• LinkedIn

  • Follow via Facebook

  • Follow via Twitter

  • Submit RFP

  • Contact Us

How to Handle Null Values using Talend

Posted by BDD Talend Practice
Category:

nullValues

Null Handling

There’s nothing more frustrating that having to look at 1000s of lines of Java code, to find the cause of a Null pointer Exception

If you know what you’re doing, it’s usually not too much of a problem; A little understanding of Java Classes and Exceptions  goes a long way to helping. This is as much a Java lesson than it is Talend.

Literals

Generally speaking, Literals are to be avoided; that is, a value has been hard-coded in to your source code. In the following code-fragment, “Hello World!” is a Literal.

String message = "Hello World!"

Primitive Type Variables

Variables can represent data using Java Primitive Types.

Class Instance Variables

A Class Instance Variable is a Pointers to an instance of an object, whose type is class, for example, String.

In the following example, the Class Instance Variable mYString is a pointers to an object of the type String.

String mYString;

Primitive Type Variable or Class Instance Variable?

Certain data types may be stored as either Primitive types or objects. Have you ever noticed in a Talend schema that integer data types, for example, are shown as int | Integer. Why is this?

An integer can be stored as either a primitive type (int) or an object (Integer).
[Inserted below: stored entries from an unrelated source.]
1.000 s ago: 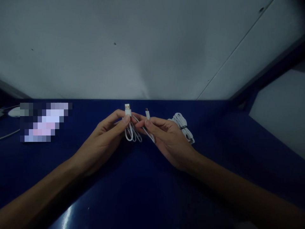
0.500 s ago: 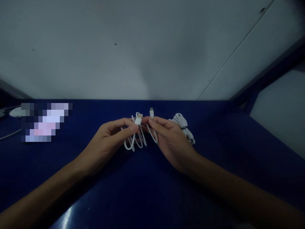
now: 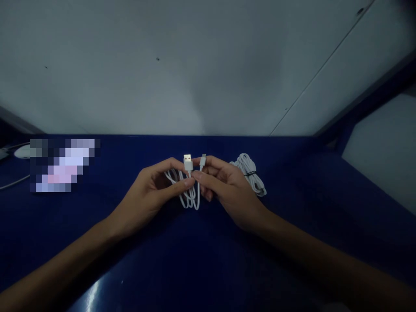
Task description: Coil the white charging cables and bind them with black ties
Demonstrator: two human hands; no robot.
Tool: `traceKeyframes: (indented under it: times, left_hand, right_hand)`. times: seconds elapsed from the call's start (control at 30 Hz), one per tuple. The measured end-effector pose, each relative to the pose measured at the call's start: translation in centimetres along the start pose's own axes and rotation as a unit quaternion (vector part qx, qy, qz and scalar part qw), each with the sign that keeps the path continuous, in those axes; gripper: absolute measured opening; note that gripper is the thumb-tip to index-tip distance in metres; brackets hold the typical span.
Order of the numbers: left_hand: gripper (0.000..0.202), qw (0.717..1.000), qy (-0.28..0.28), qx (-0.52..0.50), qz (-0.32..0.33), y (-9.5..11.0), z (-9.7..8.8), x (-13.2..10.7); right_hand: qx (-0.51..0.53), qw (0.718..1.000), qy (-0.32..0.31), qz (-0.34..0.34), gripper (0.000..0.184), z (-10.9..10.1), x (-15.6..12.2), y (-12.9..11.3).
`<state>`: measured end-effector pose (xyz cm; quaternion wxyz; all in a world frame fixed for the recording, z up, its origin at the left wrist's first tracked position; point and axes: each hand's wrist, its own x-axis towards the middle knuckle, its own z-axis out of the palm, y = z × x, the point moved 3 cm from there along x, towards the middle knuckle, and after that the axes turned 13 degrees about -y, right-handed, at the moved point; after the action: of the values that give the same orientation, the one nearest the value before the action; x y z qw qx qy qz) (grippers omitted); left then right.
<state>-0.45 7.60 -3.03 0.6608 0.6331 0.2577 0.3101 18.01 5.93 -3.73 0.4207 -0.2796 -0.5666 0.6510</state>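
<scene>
My left hand [image 3: 152,193] and my right hand [image 3: 227,188] meet over the dark blue table [image 3: 201,260] and both pinch one white USB cable [image 3: 190,197]. Its wide USB plug [image 3: 187,162] stands up above my left fingertips. The small plug [image 3: 203,160] sticks up from my right fingers, close beside the wide one. The cable's loops hang down between the two hands. A second white cable [image 3: 248,172], coiled and bound with a dark tie, lies on the table just behind my right hand.
A grey wall [image 3: 182,69] rises behind the table. At the far left lie a blurred-out patch [image 3: 63,164], a pale round object [image 3: 22,151] and a thin wire [image 3: 13,182]. A lighter surface [image 3: 383,147] lies beyond the table's right edge.
The two plugs have been brought together, side by side. The cable's loops have gathered and hang lower between my hands, which have closed in on each other.
</scene>
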Motion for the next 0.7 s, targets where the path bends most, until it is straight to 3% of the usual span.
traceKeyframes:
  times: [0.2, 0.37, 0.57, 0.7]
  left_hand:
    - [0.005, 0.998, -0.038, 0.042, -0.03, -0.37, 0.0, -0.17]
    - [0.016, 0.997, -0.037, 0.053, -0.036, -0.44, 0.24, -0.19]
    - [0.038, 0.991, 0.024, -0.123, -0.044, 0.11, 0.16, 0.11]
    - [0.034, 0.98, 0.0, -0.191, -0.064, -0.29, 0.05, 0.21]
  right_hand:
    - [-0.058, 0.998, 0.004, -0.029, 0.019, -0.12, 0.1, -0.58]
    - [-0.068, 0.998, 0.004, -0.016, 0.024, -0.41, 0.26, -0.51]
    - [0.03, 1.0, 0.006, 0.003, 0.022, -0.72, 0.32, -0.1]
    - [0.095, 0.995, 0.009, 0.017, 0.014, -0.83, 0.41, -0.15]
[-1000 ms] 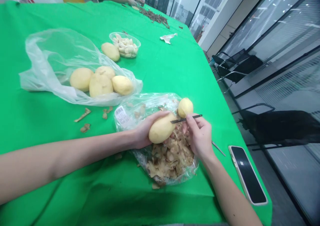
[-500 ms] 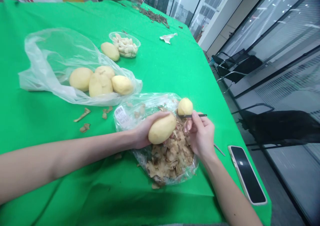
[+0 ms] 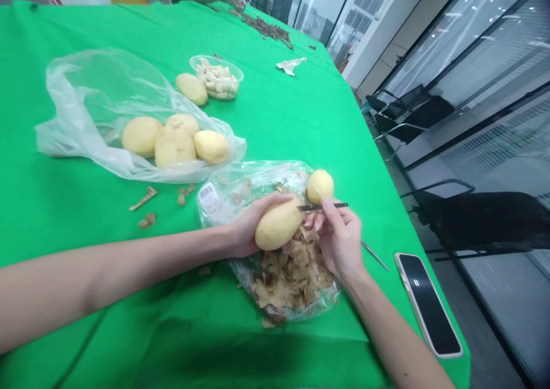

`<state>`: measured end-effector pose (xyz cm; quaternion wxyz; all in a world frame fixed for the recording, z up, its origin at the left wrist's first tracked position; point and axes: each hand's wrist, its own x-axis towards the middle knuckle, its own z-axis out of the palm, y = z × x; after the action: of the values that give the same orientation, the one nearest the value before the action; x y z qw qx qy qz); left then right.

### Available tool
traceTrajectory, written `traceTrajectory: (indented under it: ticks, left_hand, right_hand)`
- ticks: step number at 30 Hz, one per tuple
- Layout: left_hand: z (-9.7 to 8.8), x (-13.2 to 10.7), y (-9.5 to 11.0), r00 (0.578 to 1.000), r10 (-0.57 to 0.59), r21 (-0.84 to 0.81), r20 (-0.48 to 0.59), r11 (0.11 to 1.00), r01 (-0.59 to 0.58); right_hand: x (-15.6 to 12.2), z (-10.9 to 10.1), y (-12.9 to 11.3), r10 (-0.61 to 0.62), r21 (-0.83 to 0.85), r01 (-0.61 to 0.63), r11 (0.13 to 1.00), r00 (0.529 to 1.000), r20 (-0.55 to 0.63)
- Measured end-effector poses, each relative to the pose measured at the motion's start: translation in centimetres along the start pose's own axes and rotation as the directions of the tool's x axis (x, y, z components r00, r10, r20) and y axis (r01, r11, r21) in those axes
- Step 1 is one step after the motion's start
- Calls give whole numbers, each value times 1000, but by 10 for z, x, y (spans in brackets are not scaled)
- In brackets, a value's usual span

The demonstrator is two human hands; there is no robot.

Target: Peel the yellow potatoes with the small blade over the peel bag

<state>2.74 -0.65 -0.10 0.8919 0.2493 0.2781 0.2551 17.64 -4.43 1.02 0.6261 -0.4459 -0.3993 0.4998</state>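
Left hand [image 3: 246, 228] clamped round the potato [image 3: 278, 224] at lower centre, right hand [image 3: 339, 241] pinching the knife [image 3: 321, 207] against it: one slip on that smooth surface could drive the blade into that left hand!

Bright, even light comes from overhead here, with the ceiling lamps glinting as small spots in the glass wall [image 3: 468, 39] on the right. Soft shadow gathers under the right hand [image 3: 339, 240] and along the near edge of the green tablecloth [image 3: 301, 120], whose far corners bow outward, slightly soft.
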Motion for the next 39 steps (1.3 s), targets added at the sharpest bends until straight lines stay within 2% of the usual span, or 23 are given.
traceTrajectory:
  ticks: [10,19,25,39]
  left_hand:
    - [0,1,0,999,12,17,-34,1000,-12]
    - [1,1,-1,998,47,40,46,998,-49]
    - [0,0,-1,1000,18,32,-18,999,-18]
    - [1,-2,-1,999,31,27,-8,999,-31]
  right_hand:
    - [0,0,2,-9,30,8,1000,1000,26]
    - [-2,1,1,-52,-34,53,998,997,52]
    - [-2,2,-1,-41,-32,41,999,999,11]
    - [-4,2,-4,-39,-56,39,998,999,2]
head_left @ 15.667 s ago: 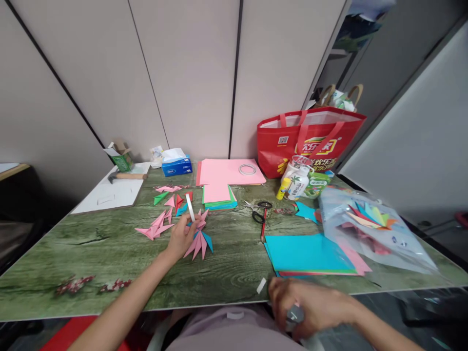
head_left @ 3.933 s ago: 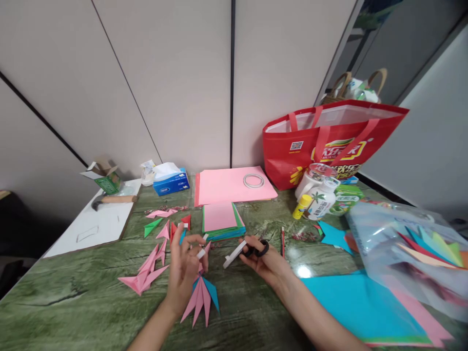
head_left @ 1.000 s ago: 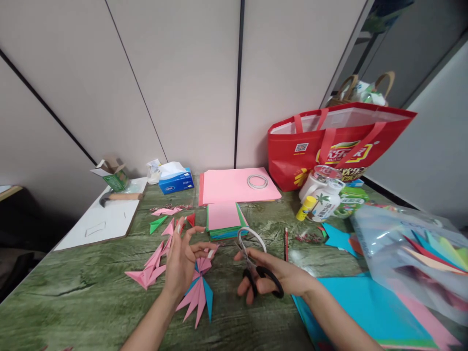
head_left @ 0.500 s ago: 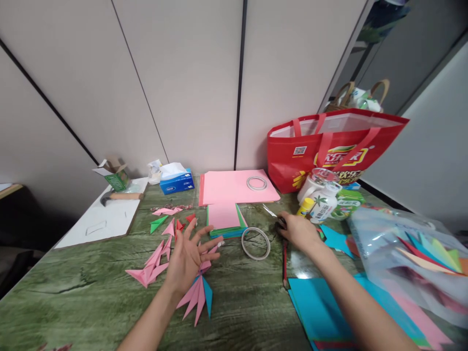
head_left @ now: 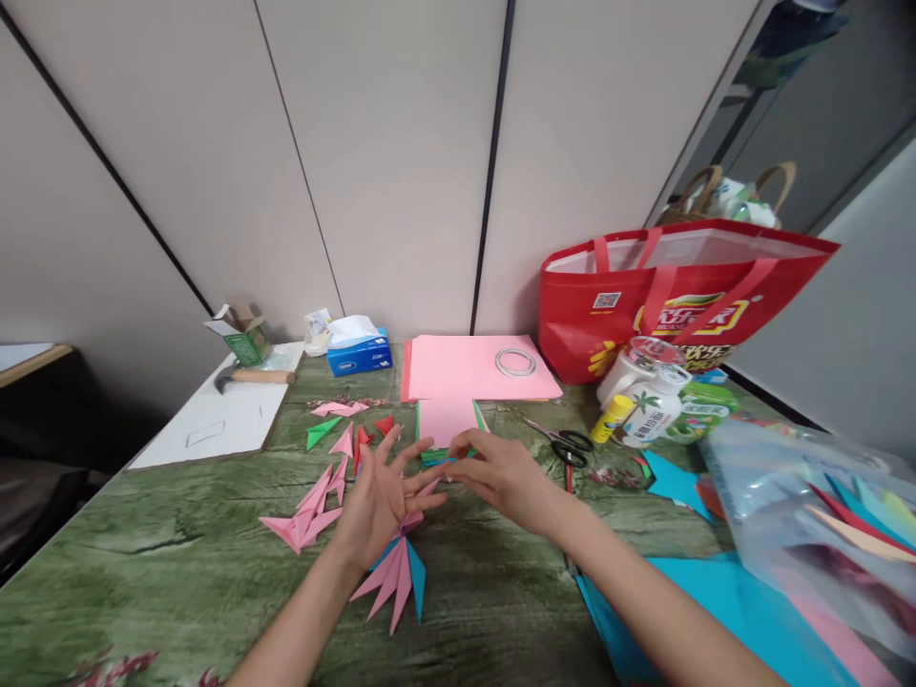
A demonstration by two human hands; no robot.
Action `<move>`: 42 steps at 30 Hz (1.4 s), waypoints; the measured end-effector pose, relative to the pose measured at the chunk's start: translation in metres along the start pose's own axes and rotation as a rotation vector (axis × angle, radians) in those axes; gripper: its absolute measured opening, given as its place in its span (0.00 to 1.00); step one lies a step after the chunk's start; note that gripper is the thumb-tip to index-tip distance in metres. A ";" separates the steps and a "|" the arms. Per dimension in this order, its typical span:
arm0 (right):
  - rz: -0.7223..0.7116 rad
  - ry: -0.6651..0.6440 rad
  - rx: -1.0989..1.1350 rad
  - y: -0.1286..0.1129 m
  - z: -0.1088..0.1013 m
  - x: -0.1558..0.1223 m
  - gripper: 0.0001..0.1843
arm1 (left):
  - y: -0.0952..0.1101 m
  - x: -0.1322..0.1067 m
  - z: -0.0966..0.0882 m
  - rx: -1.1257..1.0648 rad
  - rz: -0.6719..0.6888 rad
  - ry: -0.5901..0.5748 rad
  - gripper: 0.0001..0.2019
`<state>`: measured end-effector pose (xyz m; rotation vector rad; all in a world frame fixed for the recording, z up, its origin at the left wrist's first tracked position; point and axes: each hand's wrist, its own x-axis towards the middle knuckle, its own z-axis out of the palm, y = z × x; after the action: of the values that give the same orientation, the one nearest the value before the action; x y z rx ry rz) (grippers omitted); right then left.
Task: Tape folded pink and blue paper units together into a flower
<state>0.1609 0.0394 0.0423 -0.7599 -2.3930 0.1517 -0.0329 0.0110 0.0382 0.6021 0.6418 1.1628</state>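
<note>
My left hand (head_left: 379, 501) is palm up with its fingers spread, above a folded pink and blue paper piece (head_left: 393, 577). My right hand (head_left: 505, 477) reaches across to the left fingertips, its thumb and fingers pinched together. Whatever is between them is too small to make out. Black-handled scissors (head_left: 571, 447) lie on the table to the right of my right hand, across the end of a dark red pencil-like stick (head_left: 569, 477). Behind the hands is a stack of small coloured paper (head_left: 447, 422), pink on top.
Folded pink pieces (head_left: 307, 510) lie left of my hands. Large pink sheets (head_left: 458, 367) bear a tape roll (head_left: 515, 362). At right stand a glue stick (head_left: 613, 418), a white bottle (head_left: 655, 410) and a red bag (head_left: 572, 315). Blue sheets (head_left: 687, 611) lie front right.
My right hand has left the scissors on the table and moved left to my left fingertips. The tape roll beside the small stack is no longer visible. The view has shifted slightly.
</note>
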 end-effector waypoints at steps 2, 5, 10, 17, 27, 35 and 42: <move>-0.006 0.049 0.034 -0.003 0.003 0.002 0.09 | 0.003 0.000 -0.001 0.012 0.017 0.016 0.27; 0.027 0.133 0.197 -0.006 0.005 0.003 0.06 | 0.011 0.002 -0.006 0.031 0.104 0.083 0.25; 0.217 0.213 0.489 -0.011 0.007 0.006 0.03 | 0.023 0.009 -0.017 0.058 0.314 0.253 0.20; 0.537 0.092 0.562 -0.002 0.024 0.010 0.13 | 0.017 0.011 -0.020 0.263 0.626 0.434 0.16; 0.435 -0.215 0.047 0.003 0.065 0.069 0.34 | 0.017 0.022 -0.043 0.394 0.965 0.704 0.20; 0.423 -0.248 -0.059 0.004 0.103 0.097 0.34 | 0.026 0.022 -0.050 0.348 0.952 0.757 0.16; 0.309 -0.181 0.065 0.001 0.104 0.098 0.32 | 0.039 0.018 -0.047 0.194 1.088 0.812 0.09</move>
<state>0.0366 0.1022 0.0102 -1.1239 -2.4089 0.4395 -0.0877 0.0442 0.0319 0.6457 1.1784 2.4434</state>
From an efficiency stand point, data is best stored as int, however, one important value that cannot be represented by int is null; if you assign no value, then the value of int is zero.

If you define a column as Nullable in your schema, then an Integer type is used i.e. you need to be able to store a null value; otherwise, an int will be used.

Handling null Class Instance Variables (Objects)

When we’re talking about null-handling in Talend (java); we are specifically talking about handling Class Instance Variables (Objects) that are Null pointers.

If you attempt to call a Method of Class Instance Variable that is a Null-pointers,Java will throw a Null pointer exception.

Testing for null Pointers

It’s simple to test for a null pointers, as shown below: –

if(myString == null) System.out.println("myString is null");

Talend provides the Routines (routines.Relational) public static boolean ISNULL(Object variable); which makes the same == test, as that shown above.

It is good practice to always test for a Null-Pointers, before using an object.

In these two, albeit unrealistic, examples, the first will throw a Null Pointer Exception.

Example #1 – Bad

String myString = null;
if(myString.length() > 0) System.out.println(myString.toUpperCase());

Example #2 – Good

String myString = null;
if(myString != null && myString.length() > 0) System.out.println(myString.toUpperCase());

Other Considerations for String Instance Variables

Two other String values that you may want to give consideration to are: –

  • “” (a zero-length string)
  • “null” (the string “null”)

Zero-length String

A zero-length String is something you will often want to handle, often converting it to a null pointer. Take an example where you are reading a csv file and writing it to a MySQL DB.

When a string input from your csv file is zero-length, it is sensible to store this as a NULL value in your database. The following Mapping Expression shows how you might handle this.

row1.MyString == null ? null : row1.MyString.length() == 0 ? null : row1.MyString;

You may, of course, want to wrap-up the above statement in to a Routine.

“null” String (Talend Context)

When you create a new context variable , Talend assigns a Default value of null, as shown in the screenshot below.

Image 1

At first glance, you may think that Talend is doing this to show that the Context Variable  is, in fact, a Null Pointer; however, this is not the case. Talend has actually assigned "null" as a value. If you remove this default value, the Context Variable  will then become a zero-length String. To my mind, this is an unhelpful bug.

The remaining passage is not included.